WHAT NEEDS TO BE DONE:
Scan the entries for "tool". Every line that holds it is to be copied.

SOURCE INFORMATION:
╭──

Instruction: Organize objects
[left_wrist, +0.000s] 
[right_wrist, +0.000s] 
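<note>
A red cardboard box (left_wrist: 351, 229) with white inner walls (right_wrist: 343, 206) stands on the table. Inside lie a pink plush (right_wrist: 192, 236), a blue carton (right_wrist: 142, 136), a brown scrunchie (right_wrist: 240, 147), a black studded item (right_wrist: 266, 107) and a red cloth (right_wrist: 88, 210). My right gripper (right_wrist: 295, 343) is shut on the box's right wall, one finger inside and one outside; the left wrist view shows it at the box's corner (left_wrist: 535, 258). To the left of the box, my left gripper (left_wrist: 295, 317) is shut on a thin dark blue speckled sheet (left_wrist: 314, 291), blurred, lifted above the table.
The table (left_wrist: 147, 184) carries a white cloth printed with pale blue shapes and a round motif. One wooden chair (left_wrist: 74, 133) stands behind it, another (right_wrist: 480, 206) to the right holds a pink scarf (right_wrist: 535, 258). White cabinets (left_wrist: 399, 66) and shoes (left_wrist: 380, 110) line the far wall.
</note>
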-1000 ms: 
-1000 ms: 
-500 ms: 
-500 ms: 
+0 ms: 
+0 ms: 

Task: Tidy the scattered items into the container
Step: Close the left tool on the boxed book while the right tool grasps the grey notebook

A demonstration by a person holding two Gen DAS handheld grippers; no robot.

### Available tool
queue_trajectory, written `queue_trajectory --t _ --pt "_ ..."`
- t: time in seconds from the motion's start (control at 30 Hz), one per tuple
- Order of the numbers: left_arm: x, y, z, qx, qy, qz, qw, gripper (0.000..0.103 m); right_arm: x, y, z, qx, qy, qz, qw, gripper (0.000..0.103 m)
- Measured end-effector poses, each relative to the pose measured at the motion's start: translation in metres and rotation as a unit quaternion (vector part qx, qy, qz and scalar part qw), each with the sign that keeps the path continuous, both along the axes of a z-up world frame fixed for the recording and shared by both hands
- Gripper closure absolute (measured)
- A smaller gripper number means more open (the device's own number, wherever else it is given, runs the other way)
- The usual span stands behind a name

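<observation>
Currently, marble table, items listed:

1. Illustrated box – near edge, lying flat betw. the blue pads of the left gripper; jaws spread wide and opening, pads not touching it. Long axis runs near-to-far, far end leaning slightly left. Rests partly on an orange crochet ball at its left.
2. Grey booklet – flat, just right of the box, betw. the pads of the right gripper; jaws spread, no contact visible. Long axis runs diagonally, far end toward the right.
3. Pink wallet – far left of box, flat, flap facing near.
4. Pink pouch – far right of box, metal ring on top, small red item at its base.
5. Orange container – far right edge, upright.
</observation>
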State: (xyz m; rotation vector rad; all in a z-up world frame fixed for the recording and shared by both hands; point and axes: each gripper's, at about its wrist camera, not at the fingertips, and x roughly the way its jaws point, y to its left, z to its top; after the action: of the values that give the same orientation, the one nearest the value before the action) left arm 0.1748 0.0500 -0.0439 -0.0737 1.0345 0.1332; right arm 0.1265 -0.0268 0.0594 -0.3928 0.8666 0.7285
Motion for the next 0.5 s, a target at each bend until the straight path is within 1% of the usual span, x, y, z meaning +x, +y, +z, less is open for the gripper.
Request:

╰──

ANSWER FOR THIS EXERCISE:
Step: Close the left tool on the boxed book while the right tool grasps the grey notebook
### Available tool

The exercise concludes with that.